Look for the word "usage" in the data below, and copy every line that holds it.

▶ [DATA PROVIDED]
>>>

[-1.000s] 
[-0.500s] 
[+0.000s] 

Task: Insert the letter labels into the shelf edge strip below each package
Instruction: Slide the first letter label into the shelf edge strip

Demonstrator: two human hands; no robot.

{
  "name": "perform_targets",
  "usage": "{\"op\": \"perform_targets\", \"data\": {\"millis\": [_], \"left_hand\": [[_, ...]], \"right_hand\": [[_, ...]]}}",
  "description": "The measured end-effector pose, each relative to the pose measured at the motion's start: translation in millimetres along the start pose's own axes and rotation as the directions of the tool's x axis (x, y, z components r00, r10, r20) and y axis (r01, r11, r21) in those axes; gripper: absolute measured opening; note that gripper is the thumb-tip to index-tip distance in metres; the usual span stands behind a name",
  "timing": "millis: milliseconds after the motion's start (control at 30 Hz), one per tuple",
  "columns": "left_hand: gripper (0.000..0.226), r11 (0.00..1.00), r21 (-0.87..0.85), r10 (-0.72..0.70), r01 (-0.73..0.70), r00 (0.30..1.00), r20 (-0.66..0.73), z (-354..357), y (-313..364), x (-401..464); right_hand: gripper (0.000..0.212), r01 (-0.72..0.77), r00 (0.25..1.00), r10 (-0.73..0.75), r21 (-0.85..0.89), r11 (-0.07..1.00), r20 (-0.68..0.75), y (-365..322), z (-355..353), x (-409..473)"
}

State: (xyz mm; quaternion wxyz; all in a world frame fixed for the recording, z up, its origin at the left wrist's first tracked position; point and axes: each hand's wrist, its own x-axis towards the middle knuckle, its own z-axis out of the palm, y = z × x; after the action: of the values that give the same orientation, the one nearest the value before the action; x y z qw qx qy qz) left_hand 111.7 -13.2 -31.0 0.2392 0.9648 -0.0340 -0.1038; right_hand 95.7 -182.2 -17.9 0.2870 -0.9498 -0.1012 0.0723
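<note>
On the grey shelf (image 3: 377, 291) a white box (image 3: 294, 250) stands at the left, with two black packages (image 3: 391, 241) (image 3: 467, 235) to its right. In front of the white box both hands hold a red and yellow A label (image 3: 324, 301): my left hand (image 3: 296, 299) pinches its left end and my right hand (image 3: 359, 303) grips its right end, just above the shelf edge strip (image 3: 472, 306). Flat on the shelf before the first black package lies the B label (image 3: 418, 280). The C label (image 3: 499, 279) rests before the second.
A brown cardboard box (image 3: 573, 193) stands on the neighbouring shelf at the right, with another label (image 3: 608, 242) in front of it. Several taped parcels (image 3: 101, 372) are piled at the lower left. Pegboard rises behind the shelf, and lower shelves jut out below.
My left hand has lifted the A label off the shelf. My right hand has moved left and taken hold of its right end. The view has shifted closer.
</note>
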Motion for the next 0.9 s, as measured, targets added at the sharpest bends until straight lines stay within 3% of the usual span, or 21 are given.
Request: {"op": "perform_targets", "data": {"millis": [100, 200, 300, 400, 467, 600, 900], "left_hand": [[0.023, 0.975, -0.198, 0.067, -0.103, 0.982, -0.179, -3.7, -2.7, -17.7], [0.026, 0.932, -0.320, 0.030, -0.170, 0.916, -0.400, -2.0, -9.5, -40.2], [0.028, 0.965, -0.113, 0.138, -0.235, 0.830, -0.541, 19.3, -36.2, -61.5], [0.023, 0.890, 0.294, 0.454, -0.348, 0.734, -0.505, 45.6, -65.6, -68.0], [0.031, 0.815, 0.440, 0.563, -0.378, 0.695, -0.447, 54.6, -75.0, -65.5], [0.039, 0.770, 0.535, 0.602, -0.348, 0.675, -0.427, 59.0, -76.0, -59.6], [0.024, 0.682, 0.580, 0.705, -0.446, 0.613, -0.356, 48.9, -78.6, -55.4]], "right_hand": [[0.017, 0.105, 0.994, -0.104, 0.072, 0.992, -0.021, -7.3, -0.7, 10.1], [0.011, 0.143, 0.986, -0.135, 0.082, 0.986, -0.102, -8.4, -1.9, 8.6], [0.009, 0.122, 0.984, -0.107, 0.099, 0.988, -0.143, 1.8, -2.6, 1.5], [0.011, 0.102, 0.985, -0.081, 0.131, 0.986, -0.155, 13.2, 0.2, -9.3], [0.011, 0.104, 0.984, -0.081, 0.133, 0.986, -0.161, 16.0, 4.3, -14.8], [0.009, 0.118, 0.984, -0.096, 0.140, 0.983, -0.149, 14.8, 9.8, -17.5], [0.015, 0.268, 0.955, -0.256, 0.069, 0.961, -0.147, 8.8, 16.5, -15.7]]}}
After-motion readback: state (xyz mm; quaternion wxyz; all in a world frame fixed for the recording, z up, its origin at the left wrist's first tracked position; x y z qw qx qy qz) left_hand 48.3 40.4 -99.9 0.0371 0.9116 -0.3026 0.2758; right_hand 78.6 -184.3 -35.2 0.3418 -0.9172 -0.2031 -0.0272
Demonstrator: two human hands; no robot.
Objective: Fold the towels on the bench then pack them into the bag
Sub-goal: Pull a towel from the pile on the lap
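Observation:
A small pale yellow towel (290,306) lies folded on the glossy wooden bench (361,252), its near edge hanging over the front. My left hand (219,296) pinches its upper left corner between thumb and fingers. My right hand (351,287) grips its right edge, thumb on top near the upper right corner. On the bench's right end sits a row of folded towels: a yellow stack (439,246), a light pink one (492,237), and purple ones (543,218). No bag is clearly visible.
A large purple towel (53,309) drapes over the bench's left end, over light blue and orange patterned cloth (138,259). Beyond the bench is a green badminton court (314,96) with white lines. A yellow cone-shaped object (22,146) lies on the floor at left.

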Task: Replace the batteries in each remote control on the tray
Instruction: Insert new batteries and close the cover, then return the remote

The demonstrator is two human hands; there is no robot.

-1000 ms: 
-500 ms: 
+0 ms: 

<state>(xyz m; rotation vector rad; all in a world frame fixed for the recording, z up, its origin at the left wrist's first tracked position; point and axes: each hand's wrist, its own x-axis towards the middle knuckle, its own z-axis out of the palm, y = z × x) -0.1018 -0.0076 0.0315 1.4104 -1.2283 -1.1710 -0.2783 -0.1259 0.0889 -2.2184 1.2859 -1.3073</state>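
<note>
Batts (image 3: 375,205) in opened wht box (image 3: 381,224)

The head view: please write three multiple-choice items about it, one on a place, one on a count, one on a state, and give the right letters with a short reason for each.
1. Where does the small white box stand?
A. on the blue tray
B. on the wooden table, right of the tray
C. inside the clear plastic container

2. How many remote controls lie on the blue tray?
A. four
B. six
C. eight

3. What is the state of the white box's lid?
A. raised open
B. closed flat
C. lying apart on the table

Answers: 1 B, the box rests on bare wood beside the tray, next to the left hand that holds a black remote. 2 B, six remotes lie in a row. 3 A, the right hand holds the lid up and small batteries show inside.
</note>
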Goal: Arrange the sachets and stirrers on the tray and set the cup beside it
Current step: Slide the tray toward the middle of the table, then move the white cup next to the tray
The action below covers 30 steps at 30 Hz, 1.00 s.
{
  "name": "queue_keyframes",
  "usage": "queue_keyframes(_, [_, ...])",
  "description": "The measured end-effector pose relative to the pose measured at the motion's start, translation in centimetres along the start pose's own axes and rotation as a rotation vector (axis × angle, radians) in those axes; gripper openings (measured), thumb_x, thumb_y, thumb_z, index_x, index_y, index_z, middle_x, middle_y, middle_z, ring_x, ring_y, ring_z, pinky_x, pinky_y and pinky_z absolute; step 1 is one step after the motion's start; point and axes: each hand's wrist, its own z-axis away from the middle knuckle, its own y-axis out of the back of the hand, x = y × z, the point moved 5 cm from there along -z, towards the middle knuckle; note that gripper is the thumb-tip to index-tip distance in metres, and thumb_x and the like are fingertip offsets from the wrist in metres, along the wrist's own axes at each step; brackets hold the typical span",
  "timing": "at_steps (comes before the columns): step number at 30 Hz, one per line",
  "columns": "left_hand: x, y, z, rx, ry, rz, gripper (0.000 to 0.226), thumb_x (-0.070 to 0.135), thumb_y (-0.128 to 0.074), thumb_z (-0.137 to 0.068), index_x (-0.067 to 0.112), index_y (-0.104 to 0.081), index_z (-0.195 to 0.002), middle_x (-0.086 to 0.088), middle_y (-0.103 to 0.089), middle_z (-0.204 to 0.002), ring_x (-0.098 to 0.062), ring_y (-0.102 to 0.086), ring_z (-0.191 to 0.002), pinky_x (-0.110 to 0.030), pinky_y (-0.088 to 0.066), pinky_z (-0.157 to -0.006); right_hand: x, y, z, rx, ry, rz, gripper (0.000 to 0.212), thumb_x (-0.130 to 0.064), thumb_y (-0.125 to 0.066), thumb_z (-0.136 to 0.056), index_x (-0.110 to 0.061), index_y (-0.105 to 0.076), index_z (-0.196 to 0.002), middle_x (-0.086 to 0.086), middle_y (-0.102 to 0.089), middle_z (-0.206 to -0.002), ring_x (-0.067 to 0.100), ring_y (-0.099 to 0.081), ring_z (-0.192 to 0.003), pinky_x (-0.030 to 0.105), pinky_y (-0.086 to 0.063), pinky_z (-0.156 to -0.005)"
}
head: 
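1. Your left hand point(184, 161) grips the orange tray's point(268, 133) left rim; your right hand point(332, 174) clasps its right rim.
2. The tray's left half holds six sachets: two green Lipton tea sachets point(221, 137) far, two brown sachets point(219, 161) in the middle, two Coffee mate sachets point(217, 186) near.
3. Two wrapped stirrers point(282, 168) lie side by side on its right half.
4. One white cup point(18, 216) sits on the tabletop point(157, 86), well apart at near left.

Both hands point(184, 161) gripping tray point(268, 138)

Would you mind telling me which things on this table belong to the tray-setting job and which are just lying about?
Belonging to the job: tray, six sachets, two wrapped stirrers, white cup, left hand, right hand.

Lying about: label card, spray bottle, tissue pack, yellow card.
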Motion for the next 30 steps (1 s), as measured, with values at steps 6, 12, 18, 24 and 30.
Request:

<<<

▶ [TASK RESPONSE]
  "usage": "{\"op\": \"perform_targets\", \"data\": {\"millis\": [_], \"left_hand\": [[_, ...]], \"right_hand\": [[_, ...]]}}",
  "usage": "queue_keyframes(_, [_, ...])",

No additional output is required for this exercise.